§ **What you should do**
All the entries need to be quoted exactly, apart from the pictures, which you should drop.
----- Records supplied -----
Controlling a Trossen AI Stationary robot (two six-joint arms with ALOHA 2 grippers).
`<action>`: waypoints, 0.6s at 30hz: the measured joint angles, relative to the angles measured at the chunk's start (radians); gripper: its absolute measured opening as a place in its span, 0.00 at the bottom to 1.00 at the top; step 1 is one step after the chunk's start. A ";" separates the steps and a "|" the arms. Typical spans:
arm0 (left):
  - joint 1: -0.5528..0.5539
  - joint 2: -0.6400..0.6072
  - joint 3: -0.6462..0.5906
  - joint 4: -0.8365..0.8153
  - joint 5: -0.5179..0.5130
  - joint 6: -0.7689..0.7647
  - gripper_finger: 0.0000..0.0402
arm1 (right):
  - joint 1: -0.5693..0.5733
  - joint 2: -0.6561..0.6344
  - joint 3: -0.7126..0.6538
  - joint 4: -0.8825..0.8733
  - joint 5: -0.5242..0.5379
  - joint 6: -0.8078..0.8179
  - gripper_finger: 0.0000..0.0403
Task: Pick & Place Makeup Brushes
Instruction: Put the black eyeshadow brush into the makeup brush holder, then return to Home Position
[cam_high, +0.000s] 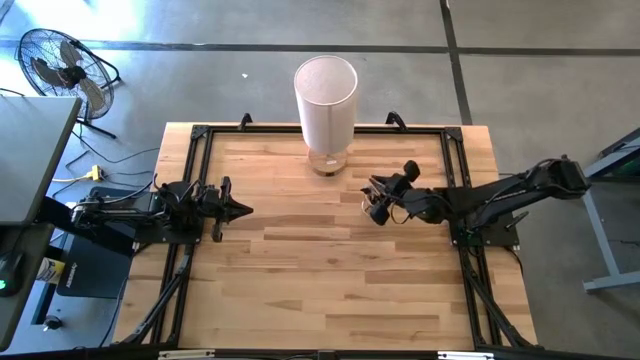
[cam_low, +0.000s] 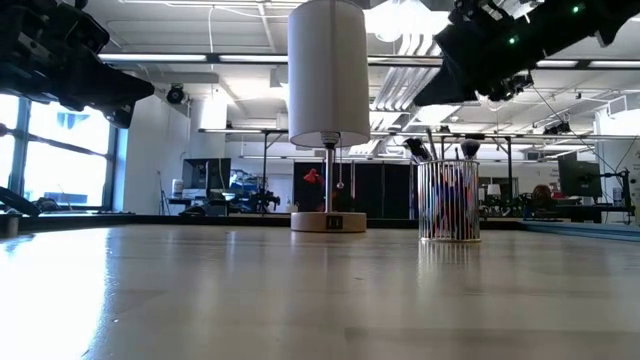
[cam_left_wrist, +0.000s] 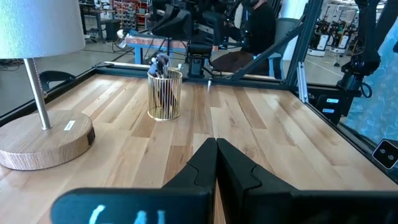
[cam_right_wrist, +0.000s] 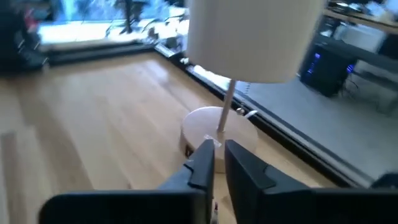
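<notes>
Several makeup brushes (cam_low: 440, 150) stand in a small yellowish see-through cup (cam_low: 449, 202), tufts up; the left wrist view shows this cup (cam_left_wrist: 165, 94) out on the wooden table. My right gripper (cam_low: 432, 92) hangs above the cup and covers it in the high view (cam_high: 372, 197). In its own view the right gripper (cam_right_wrist: 219, 163) points toward the lamp with a narrow gap between its fingers and nothing showing between them. My left gripper (cam_high: 245, 210) waits shut at the table's left side, level, its tips together (cam_left_wrist: 216, 149).
A table lamp with a tall white shade (cam_high: 325, 95) stands on a round wooden base (cam_low: 328, 221) at the far edge's middle, close to the cup. Black frame rails (cam_high: 200, 135) run along the table's edges. The near half of the table (cam_high: 330, 290) is bare wood.
</notes>
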 joint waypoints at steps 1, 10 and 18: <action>0.000 0.000 0.000 0.000 0.000 0.000 0.00 | 0.000 -0.007 0.011 -0.028 -0.018 -0.026 0.09; 0.000 0.000 0.000 0.000 0.000 0.000 0.00 | -0.037 -0.131 0.157 -0.274 -0.162 -0.057 0.24; 0.000 0.000 0.000 0.000 0.000 0.000 0.00 | -0.073 -0.277 0.147 -0.325 -0.505 -0.117 0.02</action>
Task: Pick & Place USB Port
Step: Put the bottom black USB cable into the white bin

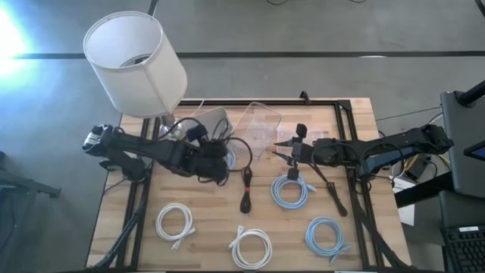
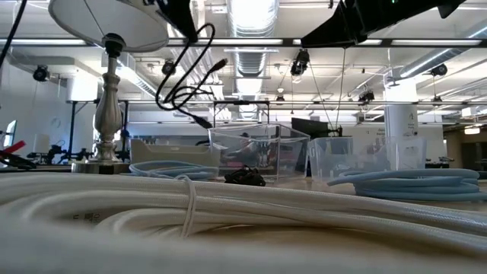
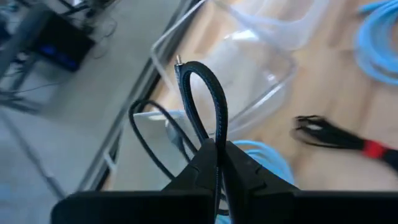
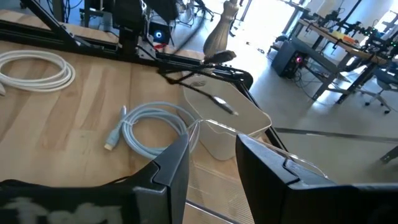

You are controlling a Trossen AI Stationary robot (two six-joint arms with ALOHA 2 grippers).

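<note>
Wooden table [image 1: 364,121], coiled cables, white lamp [image 1: 135,64], grey floor [image 1: 318,30] around

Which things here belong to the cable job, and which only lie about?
In the job:
- left tool, shut on the black cable
- clear bins
- right tool, open, waiting near the bins

Lying about:
- lamp
- white cable coils
- blue cable coils
- bundled black cable

Your wooden worktop [image 1: 356,129] carries a lamp [image 1: 135,64], two clear bins [image 1: 258,125], a bundled black cable [image 1: 246,189], two white cable coils [image 1: 175,223] and two blue coils [image 1: 291,191].
</note>
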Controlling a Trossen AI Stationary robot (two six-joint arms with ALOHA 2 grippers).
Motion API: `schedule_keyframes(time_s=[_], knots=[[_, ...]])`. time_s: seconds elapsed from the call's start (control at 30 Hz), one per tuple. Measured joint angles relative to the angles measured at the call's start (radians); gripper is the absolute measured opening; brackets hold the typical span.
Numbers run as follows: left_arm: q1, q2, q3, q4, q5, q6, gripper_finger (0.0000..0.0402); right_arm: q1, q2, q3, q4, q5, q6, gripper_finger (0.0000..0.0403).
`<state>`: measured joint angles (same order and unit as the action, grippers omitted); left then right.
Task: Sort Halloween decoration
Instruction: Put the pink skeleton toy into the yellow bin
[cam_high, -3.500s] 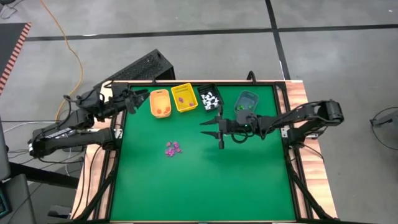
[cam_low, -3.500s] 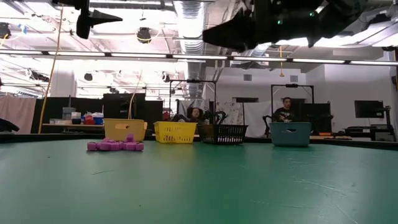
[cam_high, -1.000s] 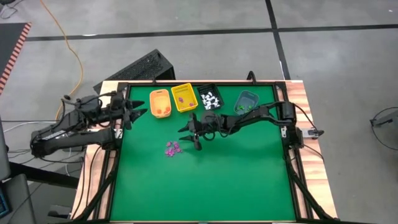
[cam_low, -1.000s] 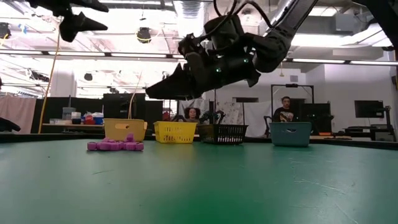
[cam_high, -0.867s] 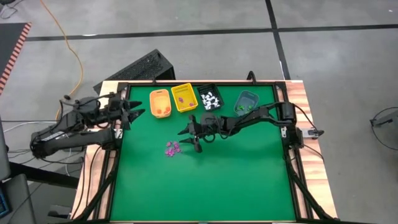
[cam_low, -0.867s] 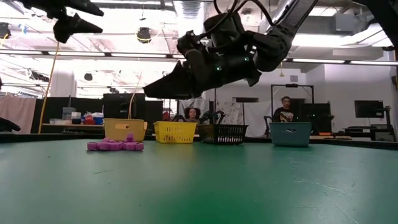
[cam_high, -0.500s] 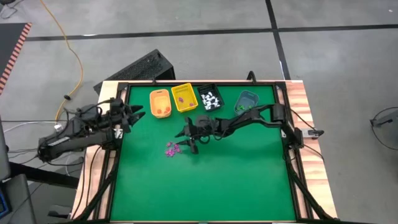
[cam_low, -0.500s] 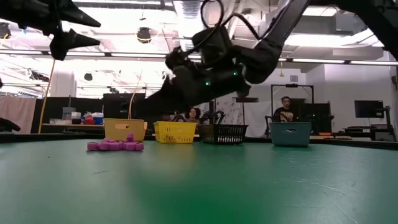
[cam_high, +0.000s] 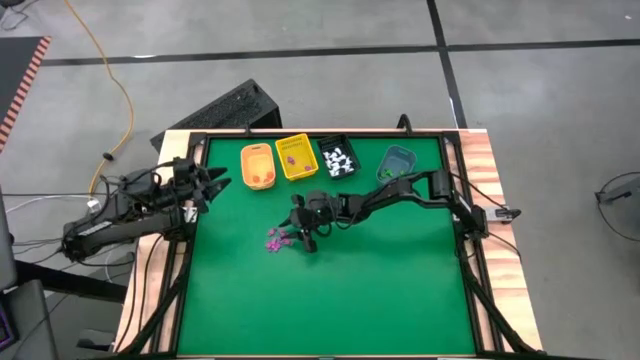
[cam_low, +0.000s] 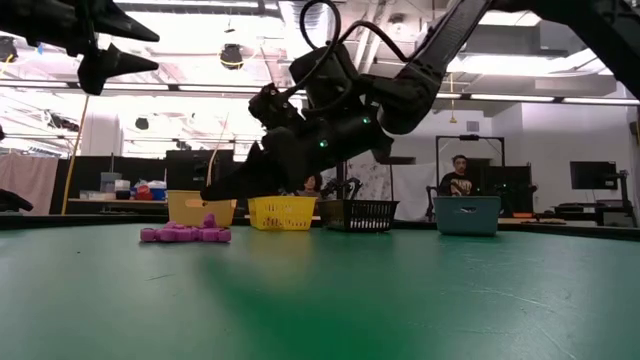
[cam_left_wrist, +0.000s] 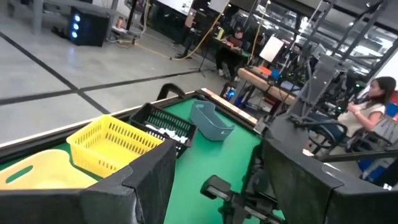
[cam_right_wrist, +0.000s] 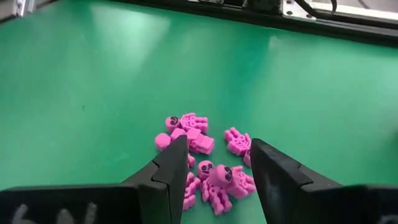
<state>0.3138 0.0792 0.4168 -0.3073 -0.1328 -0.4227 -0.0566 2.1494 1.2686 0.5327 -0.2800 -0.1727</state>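
The fingers (cam_right_wrist: 171, 165) of the right gripper (cam_right_wrist: 217, 163) are spread and empty, framing a cluster of purple skeletons (cam_right_wrist: 208, 158) on the green table (cam_high: 380, 290). Within the last second the gripper has been brought down from above the table's middle to just over this pile, so a pick looks imminent. The skeletons are tiny moulded plastic, knobbly and glossy; the mat is smooth. At the far edge stand an orange bin (cam_high: 258, 166), a yellow basket (cam_high: 296, 157), a black basket (cam_high: 338, 158) and a grey bin (cam_high: 396, 162). The left gripper (cam_high: 215, 182) waits, open, near the orange bin.
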Motion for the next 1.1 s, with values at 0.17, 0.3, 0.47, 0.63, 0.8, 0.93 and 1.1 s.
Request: schedule_keyframes(time_s=[0.17, 0.3, 0.47, 0.63, 0.8, 0.93, 1.1], knots=[[0.000, 0.000, 0.000, -0.003, -0.012, 0.011, 0.0231, 0.004, 0.000, 0.000, -0.002, 0.022, -0.061, 0.0168], [0.000, 0.000, 0.000, -0.039, -0.015, 0.010, 0.0231, 0.004, 0.019, 0.002, 0.026, 0.022, -0.096, 0.0168], [0.000, 0.000, -0.011, -0.041, -0.018, -0.008, 0.0231, 0.010, 0.057, 0.006, 0.039, 0.032, -0.085, 0.0168], [0.000, 0.001, -0.011, -0.038, -0.039, -0.005, 0.0231, 0.007, 0.043, 0.008, -0.001, 0.044, -0.075, 0.0169], [0.000, 0.001, -0.011, -0.038, -0.048, -0.006, 0.0231, -0.009, 0.060, 0.007, 0.002, 0.047, -0.093, 0.0169], [0.000, 0.001, -0.011, -0.044, -0.050, -0.005, 0.0231, -0.017, 0.063, 0.007, -0.008, 0.047, -0.065, 0.0169], [0.000, 0.001, -0.011, -0.049, -0.058, -0.006, 0.0231, -0.018, 0.064, 0.008, 0.002, 0.048, -0.071, 0.0162]])
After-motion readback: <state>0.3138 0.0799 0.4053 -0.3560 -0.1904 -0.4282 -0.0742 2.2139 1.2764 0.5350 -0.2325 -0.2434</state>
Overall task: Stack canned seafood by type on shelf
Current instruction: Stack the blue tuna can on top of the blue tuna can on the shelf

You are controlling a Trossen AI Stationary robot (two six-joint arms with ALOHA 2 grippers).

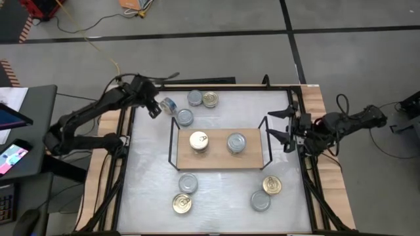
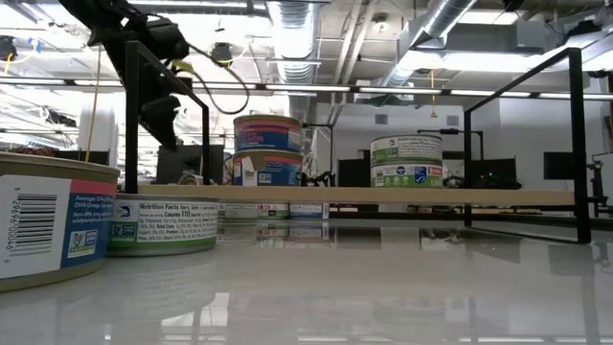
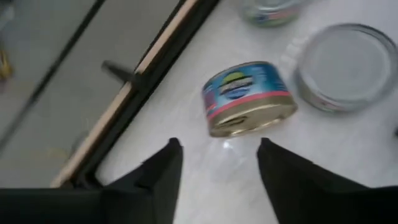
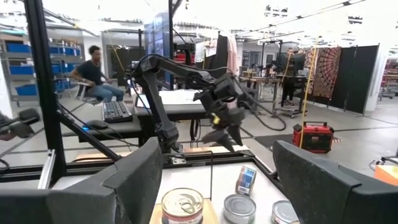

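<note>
Hovering left pincer, fingers apart, over tipped blue tin; judged next: regrasp, carry to shelf. Right pincer apart, waiting.

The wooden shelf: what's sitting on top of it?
On the shelf stand two stacks of cans: a gold-lidded stack and a silver-lidded stack, two cans each in the low view. The board beneath them is covered.

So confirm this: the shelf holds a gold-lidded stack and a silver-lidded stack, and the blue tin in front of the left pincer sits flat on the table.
Not quite. The blue tin is tipped up on its edge, not flat; the left wrist view shows it, just ahead of the open left pincer. The shelf part is right.
</note>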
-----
§ **Exercise output**
Controlling a Trossen AI Stationary robot (two six-joint arms with ALOHA 2 grippers).
`<action>`: waypoints, 0.6s at 30hz: the measured joint angles, relative to the angles measured at the chunk's start (radians); gripper: its absolute measured opening as a place in its span, 0.00 at the bottom to 1.00 at the top; step 1 is one step after the chunk's start. A ";" separates the steps and a "|" the arms. Typical spans:
arm0 (left):
  - joint 1: -0.5528..0.5539
  - joint 2: -0.6400..0.6072
  - joint 3: -0.6462..0.5906
  - joint 4: -0.8365..0.8153
  - joint 5: -0.5179..0.5130
  - joint 6: -0.7689..0.7647
  - gripper_finger: 0.0000..0.0402
arm1 (right):
  - joint 1: -0.5693..0.5733
  - joint 2: -0.6561..0.6344
  - joint 3: -0.7126..0.6538
  - joint 4: -0.8825..0.8733
  - joint 5: -0.5242..0.5379
  - joint 6: -0.8078..0.8179
  - gripper_finger: 0.0000..0.0403
Task: Pick & Place Makeup Brushes
Instruction: Put the black eyeshadow brush into the makeup brush holder, then return to Home Position
[cam_high, +0.000s] 
[cam_low, +0.000s] 
[cam_left_wrist, +0.000s] 
[cam_right_wrist, +0.000s] 
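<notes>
Several makeup brushes (cam_low: 440, 150) stand in a small yellowish see-through cup (cam_low: 449, 202), tufts up; the left wrist view shows this cup (cam_left_wrist: 165, 94) out on the wooden table. My right gripper (cam_low: 432, 92) hangs above the cup and covers it in the high view (cam_high: 372, 197). In its own view the right gripper (cam_right_wrist: 219, 163) points toward the lamp with a narrow gap between its fingers and nothing showing between them. My left gripper (cam_high: 245, 210) waits shut at the table's left side, level, its tips together (cam_left_wrist: 216, 149).
A table lamp with a tall white shade (cam_high: 325, 95) stands on a round wooden base (cam_low: 328, 221) at the far edge's middle, close to the cup. Black frame rails (cam_high: 200, 135) run along the table's edges. The near half of the table (cam_high: 330, 290) is bare wood.
</notes>
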 joint waypoints at steps 1, 10 and 18: <action>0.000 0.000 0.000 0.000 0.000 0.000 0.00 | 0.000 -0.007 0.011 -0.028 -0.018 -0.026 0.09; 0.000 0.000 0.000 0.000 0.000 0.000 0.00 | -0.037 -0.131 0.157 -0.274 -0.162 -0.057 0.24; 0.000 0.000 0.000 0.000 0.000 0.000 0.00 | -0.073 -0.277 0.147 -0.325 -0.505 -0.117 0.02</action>
Task: Pick & Place USB Port
Step: Put the bottom black USB cable into the white bin


You are controlling a Trossen AI Stationary robot (two six-joint arms with ALOHA 2 grippers).

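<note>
Wooden table [image 1: 364,121], coiled cables, white lamp [image 1: 135,64], grey floor [image 1: 318,30] around

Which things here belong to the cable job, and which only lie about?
In the job:
- left tool, shut on the black cable
- clear bins
- right tool, open, waiting near the bins

Lying about:
- lamp
- white cable coils
- blue cable coils
- bundled black cable

Your wooden worktop [image 1: 356,129] carries a lamp [image 1: 135,64], two clear bins [image 1: 258,125], a bundled black cable [image 1: 246,189], two white cable coils [image 1: 175,223] and two blue coils [image 1: 291,191].
</note>
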Controlling a Trossen AI Stationary robot (two six-joint arms with ALOHA 2 grippers).
Motion API: `schedule_keyframes(time_s=[_], knots=[[_, ...]])`. time_s: seconds elapsed from the call's start (control at 30 Hz), one per tuple. Measured joint angles relative to the angles measured at the call's start (radians); gripper is the absolute measured opening; brackets hold the typical span.
Numbers run as follows: left_arm: q1, q2, q3, q4, q5, q6, gripper_finger (0.0000..0.0402); right_arm: q1, q2, q3, q4, q5, q6, gripper_finger (0.0000..0.0403).
`<state>`: measured joint angles (same order and unit as the action, grippers omitted); left then right.
Task: Sort Halloween decoration
Instruction: Put the pink skeleton toy into the yellow bin
[cam_high, -3.500s] 
[cam_low, -3.500s] 
[cam_high, -1.000s] 
[cam_low, -1.000s] 
[cam_high, -0.867s] 
[cam_low, -0.867s] 
[cam_high, -0.500s] 
[cam_low, -0.500s] 
[cam_high, +0.000s] 
[cam_low, +0.000s] 
[cam_left_wrist, +0.000s] 
[cam_right_wrist, +0.000s] 
<state>0.3138 0.0792 0.4168 -0.3073 -0.1328 -0.4227 -0.0566 2.1494 1.2686 0.5327 -0.2800 -0.1727</state>
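The fingers (cam_right_wrist: 171, 165) of the right gripper (cam_right_wrist: 217, 163) are spread and empty, framing a cluster of purple skeletons (cam_right_wrist: 208, 158) on the green table (cam_high: 380, 290). Within the last second the gripper has been brought down from above the table's middle to just over this pile, so a pick looks imminent. The skeletons are tiny moulded plastic, knobbly and glossy; the mat is smooth. At the far edge stand an orange bin (cam_high: 258, 166), a yellow basket (cam_high: 296, 157), a black basket (cam_high: 338, 158) and a grey bin (cam_high: 396, 162). The left gripper (cam_high: 215, 182) waits, open, near the orange bin.
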Motion for the next 1.1 s, with values at 0.17, 0.3, 0.47, 0.63, 0.8, 0.93 and 1.1 s.
Request: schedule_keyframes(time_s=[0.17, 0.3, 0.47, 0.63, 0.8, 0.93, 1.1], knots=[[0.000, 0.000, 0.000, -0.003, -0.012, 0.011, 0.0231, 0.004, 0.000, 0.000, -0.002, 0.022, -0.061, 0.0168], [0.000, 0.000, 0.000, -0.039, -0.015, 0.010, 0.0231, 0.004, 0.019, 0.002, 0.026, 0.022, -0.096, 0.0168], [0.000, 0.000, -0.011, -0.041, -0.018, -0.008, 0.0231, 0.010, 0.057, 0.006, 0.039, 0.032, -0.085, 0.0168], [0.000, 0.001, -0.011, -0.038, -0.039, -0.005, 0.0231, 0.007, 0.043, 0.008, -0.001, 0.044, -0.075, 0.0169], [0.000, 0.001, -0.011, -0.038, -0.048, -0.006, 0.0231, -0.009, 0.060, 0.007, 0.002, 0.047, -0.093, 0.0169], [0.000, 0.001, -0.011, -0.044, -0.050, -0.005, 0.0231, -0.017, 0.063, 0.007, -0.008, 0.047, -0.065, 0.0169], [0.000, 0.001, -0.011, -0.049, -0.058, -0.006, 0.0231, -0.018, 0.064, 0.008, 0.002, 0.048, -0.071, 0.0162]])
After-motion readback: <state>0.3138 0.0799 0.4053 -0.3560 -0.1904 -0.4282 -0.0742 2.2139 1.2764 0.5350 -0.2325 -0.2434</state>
Overall task: Stack canned seafood by type on shelf
Current instruction: Stack the blue tuna can on top of the blue tuna can on the shelf

You are controlling a Trossen AI Stationary robot (two six-joint arms with ALOHA 2 grippers).


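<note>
Hovering left pincer, fingers apart, over tipped blue tin; judged next: regrasp, carry to shelf. Right pincer apart, waiting.

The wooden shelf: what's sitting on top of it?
On the shelf stand two stacks of cans: a gold-lidded stack and a silver-lidded stack, two cans each in the low view. The board beneath them is covered.

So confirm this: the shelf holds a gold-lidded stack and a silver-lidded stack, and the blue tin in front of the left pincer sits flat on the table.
Not quite. The blue tin is tipped up on its edge, not flat; the left wrist view shows it, just ahead of the open left pincer. The shelf part is right.
</note>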

The work on this exercise has been completed.